COVID-19 pandemic and the resulting country-wide lockdown made e-commerce a necessity in Pakistan, along with the rest of the world. E-commerce grew at an unprecedented speed in the country during the past year and a half.
Multiple online marketplace startups springing across the country are a testament to this growth itself, along with the commendable funding that Pakistani online market businesses have obtained from investors from all across the world. The Finance Minister, Shaukat Tarin, himself lauded the growth of e-commerce in Pakistan during his budget speech.
That said, the proposals made in the very budget that the Finance Minister presented seem to have been made either with indifference to this sector or have been deliberately made to squeeze this segment for tax revenues instead of providing it with the much-needed support.
Under the Finance Bill, 2021, the sale of goods through online marketplaces is now going to be taxed at 17 percent General Sales Tax (GST) as the marketplace has been added to the Sales Tax Act, 1990.
Until now, there was no specific provision for collecting taxes on sales made through online channels by using third-party tier-1 retailers. The Act also does not provide any specific law or operational details of collecting taxes on transactions made through such channels.
Now, the new budget includes two amendments – the sales tax act is to be expanded to include the supply of goods through online marketplaces, and the definition of tier-1 retailer is also to be expanded to include online marketplaces.
The impact of these measures will be seen in two ways:
The online marketplace where the sellers are also the owners of the online space – for instance, the online platforms of large general stores – will now be subject to the same retail laws as the traditional brick-and-mortar shops.
Secondly, the online marketplace, which is only acting as a third party channel to bring together suppliers and customers – such as Daraz, GrocerApp, etc. – will now have to make sure that all the suppliers on their platform are registered in sales tax.
What does it mean for retailers and online marketplaces?
The onus and burden of collecting and depositing sales tax (as an output tax) have been placed on the online marketplace industry.
The online market places will need to start issuing sales tax invoices on our books for all taxable goods processed through our platforms regardless if we own them or not.

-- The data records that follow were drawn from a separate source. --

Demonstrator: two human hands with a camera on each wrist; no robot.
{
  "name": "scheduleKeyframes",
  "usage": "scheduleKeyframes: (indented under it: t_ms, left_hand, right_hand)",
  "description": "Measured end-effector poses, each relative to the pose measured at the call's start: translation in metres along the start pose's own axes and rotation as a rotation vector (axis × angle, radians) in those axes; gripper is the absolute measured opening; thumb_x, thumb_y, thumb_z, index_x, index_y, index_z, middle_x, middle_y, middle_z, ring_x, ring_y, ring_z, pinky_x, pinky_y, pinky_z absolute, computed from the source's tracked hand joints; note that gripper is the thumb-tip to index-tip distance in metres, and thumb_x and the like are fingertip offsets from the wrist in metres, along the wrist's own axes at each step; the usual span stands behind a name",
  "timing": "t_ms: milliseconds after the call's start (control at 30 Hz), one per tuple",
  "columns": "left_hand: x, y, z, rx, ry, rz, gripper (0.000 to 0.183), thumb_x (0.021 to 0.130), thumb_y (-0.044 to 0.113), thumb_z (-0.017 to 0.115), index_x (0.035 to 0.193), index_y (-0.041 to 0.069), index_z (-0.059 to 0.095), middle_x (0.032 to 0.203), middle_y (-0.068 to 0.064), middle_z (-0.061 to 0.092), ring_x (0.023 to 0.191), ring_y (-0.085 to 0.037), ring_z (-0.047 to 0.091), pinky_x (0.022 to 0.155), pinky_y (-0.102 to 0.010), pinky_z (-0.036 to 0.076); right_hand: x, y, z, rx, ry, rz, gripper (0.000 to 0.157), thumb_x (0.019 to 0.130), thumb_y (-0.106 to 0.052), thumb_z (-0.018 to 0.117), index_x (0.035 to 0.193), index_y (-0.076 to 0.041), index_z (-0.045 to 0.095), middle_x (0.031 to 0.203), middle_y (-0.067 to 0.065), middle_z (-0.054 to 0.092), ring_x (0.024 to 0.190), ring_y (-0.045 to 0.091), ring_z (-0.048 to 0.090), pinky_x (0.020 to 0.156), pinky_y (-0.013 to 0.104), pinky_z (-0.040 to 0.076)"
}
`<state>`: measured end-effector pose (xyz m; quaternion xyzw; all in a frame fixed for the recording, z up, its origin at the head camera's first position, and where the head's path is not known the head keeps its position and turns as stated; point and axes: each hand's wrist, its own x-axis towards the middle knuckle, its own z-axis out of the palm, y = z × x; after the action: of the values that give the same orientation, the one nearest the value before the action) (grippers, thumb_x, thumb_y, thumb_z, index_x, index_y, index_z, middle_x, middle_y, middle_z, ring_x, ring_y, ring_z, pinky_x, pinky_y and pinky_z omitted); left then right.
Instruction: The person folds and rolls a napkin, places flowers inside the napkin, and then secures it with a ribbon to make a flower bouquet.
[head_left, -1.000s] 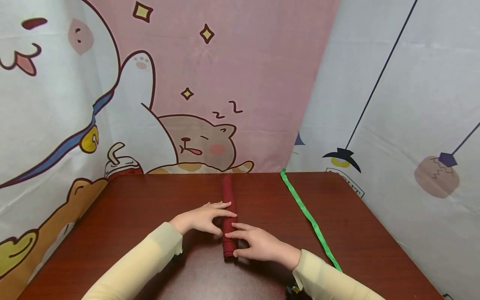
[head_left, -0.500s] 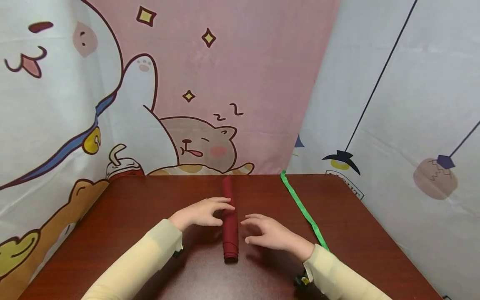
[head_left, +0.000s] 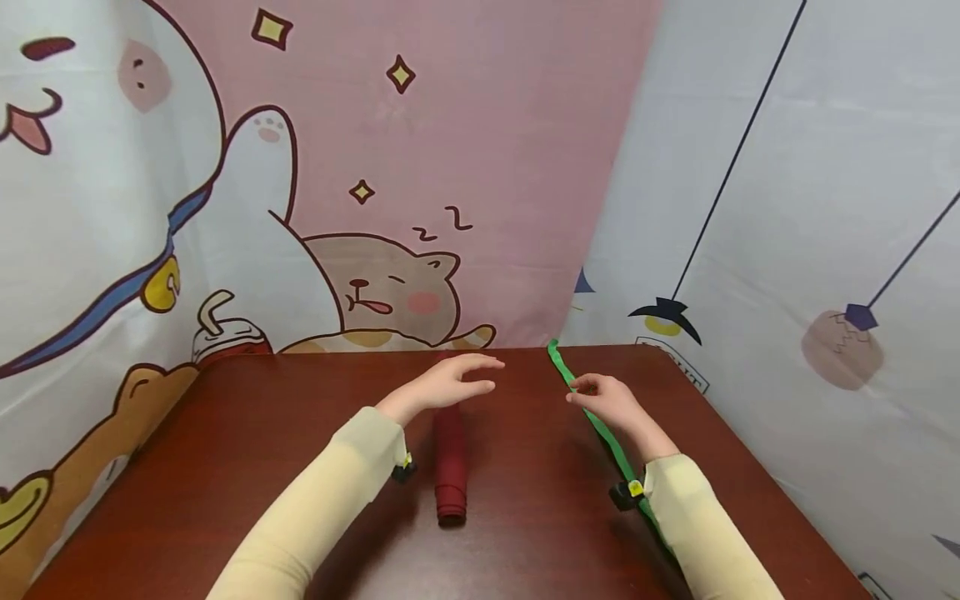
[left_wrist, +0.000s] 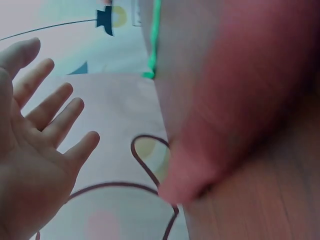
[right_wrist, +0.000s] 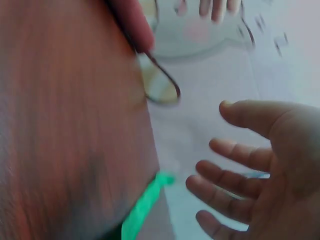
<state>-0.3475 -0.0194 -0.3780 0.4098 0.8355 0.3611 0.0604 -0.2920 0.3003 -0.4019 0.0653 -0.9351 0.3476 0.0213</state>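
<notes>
Red roll [head_left: 451, 467] on the table [head_left: 225, 450], both hands [head_left: 442, 386] [head_left: 611, 406] in midair with relaxed fingers.

Dk-red rolled cloth [head_left: 451, 467] is pt. hidden by bare L hand [head_left: 442, 385], blurred in L-wrist view. R of cloth, thin green fabric strip [head_left: 609, 435] is pt. covered by bare R hand [head_left: 613, 405]; near end's lost behind cream R sleeve [head_left: 705, 533].

On the table [head_left: 540, 533], the rolled cloth [head_left: 451, 462] lies left of the ribbon [head_left: 617, 451] — the backdrop [head_left: 510, 167] behind both.
</notes>
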Motion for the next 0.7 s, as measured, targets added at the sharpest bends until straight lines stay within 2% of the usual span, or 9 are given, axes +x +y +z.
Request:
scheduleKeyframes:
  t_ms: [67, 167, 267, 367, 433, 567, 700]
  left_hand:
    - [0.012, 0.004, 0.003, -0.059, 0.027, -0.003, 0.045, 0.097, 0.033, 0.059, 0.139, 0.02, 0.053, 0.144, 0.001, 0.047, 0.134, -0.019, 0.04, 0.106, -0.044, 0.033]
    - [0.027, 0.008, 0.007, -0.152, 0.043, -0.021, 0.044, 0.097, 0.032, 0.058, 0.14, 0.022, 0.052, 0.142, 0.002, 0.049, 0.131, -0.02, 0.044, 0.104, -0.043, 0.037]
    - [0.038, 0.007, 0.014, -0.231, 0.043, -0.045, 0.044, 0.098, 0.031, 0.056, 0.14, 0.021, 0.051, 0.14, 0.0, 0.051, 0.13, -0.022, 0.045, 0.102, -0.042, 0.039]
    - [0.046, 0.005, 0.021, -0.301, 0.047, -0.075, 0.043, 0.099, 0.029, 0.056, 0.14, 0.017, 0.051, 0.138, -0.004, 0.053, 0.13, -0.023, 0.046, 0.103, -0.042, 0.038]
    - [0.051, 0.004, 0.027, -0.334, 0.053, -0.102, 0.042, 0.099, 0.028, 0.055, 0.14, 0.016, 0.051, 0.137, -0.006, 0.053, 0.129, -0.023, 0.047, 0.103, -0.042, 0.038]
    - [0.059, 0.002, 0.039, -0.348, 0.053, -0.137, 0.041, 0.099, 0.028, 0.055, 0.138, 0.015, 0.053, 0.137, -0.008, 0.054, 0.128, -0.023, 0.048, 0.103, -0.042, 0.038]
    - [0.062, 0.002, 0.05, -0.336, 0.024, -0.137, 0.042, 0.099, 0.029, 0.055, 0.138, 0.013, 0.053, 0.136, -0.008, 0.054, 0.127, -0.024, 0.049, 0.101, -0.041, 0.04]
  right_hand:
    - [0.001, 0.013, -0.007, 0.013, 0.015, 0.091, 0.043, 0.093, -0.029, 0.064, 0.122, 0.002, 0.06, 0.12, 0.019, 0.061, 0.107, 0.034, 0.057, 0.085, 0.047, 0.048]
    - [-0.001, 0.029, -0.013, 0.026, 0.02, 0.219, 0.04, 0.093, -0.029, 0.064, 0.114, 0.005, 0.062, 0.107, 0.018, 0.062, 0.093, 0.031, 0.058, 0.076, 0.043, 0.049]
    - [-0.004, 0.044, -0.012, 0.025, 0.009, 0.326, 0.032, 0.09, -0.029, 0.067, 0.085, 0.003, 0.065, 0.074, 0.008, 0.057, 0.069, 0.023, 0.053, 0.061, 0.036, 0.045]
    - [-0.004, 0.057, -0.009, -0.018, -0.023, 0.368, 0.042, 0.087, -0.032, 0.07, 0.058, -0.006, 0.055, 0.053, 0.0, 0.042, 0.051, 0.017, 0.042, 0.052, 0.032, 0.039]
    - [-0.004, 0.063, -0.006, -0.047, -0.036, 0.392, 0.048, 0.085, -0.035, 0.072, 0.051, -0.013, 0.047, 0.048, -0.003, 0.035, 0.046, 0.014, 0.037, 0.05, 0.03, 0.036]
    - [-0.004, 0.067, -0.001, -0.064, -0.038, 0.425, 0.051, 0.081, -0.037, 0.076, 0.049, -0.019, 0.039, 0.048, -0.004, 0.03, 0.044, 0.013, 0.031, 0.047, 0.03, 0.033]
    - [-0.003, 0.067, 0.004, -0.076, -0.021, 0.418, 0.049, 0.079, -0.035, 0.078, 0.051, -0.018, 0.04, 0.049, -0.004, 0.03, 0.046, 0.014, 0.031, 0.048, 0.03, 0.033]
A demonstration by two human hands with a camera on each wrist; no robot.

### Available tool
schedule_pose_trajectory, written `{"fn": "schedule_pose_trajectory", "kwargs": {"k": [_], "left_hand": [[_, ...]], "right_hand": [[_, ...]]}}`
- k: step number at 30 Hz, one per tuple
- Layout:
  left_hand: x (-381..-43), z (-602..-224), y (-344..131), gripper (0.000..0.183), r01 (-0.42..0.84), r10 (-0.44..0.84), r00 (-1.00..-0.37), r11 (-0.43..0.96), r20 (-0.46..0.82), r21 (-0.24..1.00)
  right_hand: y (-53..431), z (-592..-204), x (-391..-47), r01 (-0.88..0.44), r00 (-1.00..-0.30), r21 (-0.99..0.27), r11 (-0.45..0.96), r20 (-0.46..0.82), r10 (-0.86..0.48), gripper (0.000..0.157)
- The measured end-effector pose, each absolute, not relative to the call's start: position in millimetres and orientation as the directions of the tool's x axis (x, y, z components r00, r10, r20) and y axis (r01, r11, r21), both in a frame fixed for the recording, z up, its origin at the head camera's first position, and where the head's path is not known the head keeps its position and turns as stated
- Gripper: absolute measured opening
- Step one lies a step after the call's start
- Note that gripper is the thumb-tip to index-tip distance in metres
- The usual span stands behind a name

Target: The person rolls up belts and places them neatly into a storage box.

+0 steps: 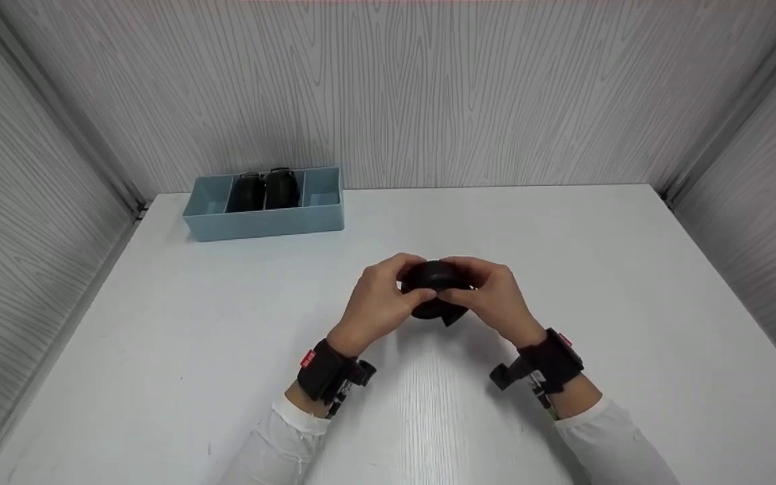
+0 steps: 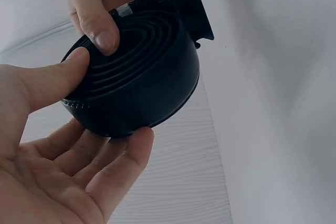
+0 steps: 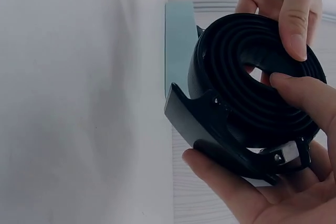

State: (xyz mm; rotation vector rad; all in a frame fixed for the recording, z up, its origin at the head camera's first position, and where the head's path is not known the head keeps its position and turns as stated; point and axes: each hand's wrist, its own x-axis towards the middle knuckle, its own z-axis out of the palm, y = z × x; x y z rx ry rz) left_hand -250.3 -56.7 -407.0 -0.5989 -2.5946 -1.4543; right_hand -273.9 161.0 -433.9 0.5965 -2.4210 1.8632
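Between both hands is a black belt (image 1: 436, 275) wound into a coil, held above the white table. Its spiral edge and buckle (image 3: 210, 135) show in the right wrist view. My left hand (image 1: 379, 296) grips the coil's left side, thumb (image 2: 65, 74) on the spiral edge and fingers under the outer wrap. From the right, my right hand (image 1: 496, 296) holds it near the buckle, its thumb close to the left thumb. In the right wrist view a small gap shows through the coil's centre.
A blue divided tray (image 1: 267, 224) stands at the back left of the white table (image 1: 529, 236). Two dark rolled items (image 1: 281, 188) sit in its middle compartments. Grey wood-grain panels (image 1: 395, 94) enclose the table at the back and sides.
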Motion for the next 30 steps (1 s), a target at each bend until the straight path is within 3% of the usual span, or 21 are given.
{"fn": "schedule_pose_trajectory", "kwargs": {"k": [6, 10, 23, 30], "left_hand": [[-252.7, -408.5, -57.5, 0.050, 0.337, 0.327, -0.926, 0.488, 0.189, 0.805], [-254.6, -409.7, -60.0, 0.048, 0.313, 0.369, -0.920, 0.487, 0.133, 0.815], [-253.9, -406.7, -65.4, 0.035, 0.367, 0.389, -0.900, 0.433, 0.197, 0.823], [-248.1, -402.4, -60.9, 0.041, 0.400, 0.363, -0.904, 0.530, 0.226, 0.748]], "right_hand": [[166.1, -437.4, -276.6, -0.225, -0.949, -0.967, 0.117, 0.190, -0.251, 0.045], [168.6, -435.9, -277.2, -0.234, -0.945, -0.965, 0.115, 0.198, -0.261, 0.045], [172.6, -432.6, -278.8, -0.306, -0.901, -0.922, 0.237, 0.200, -0.386, 0.044], [171.9, -431.3, -278.9, -0.322, -0.887, -0.907, 0.270, 0.190, -0.420, 0.045]]}}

Online marketplace platforms will receive sales tax invoices from the registered sellers (yet to be clarified under the revised procedures) and will have to claim these as input tax in their tax submissions.
In the case of unregistered sellers, online marketplace platforms will not be able to claim input tax on the invoices due to the unregistered nature of the suppliers.
Without owning the physical goods, the sales transaction will have to take place to complete the input-output tax chain.
Why is it likely to do more harm than good?
The point of concern here is that these online marketplaces are catering to several very small vendors and suppliers, who not only operate in the informal sector but also have no financial or operational muscle to compete with their much larger counterparts. With this new condition of GST being imposed, this will only benefit the already big retail businesses at the cost of small suppliers and reduce the range of products and lower prices for final customers.
Even logistically, these third-party online platforms can’t ensure if all their suppliers are paying taxes. While the inclusion of all traders – big and small – into the tax net is imperative in the long run, in the present time, especially with the pandemic still raging, this move seems highly shortsighted and untimely. Small vendors are already aversive to adopting technology and selling online, and with this new condition, it is highly likely that the sellers and suppliers will once again drop out of the online marketplaces.
Such small vendors already make a very small portion of their total sales through online channels, while most of their sales come from unregistered brick-and-mortar shops. The end impact of this move by the government will only be of reducing the comfort of shopping online for customers, along with the reduced choice in products and higher prices.
On the industrial side, the SME sector will bear the most brunt. The budding startups that had only just begun to take root will be crumbled under this new pressure – their liquidity will decrease, and the number of their customers and suppliers will drop steeply.
In addition to direct adverse impacts on the online marketplace, this proposed amendment in the finance bill will also discourage and slow down the digitization pace in the country. It will also likely lead to unemployment, particularly from the delivery channels that are used by these online platforms to deliver orders.
It will also act as another push towards the informal and undocumented economy. The added GST on online sales will also unequally impact these platforms as the traditional wholesale retail channels already have the benefit of lower prices, which cannot be readily replicated to online e-commerce platforms.
All in all, while the move may be logically sound aiming towards documenting informal economy, the timing of such a move is highly imprudent, especially as it comes without any additional operational details of online transactions or channels to smoothen payments and registration of such vendors that operate online and in the informal economy.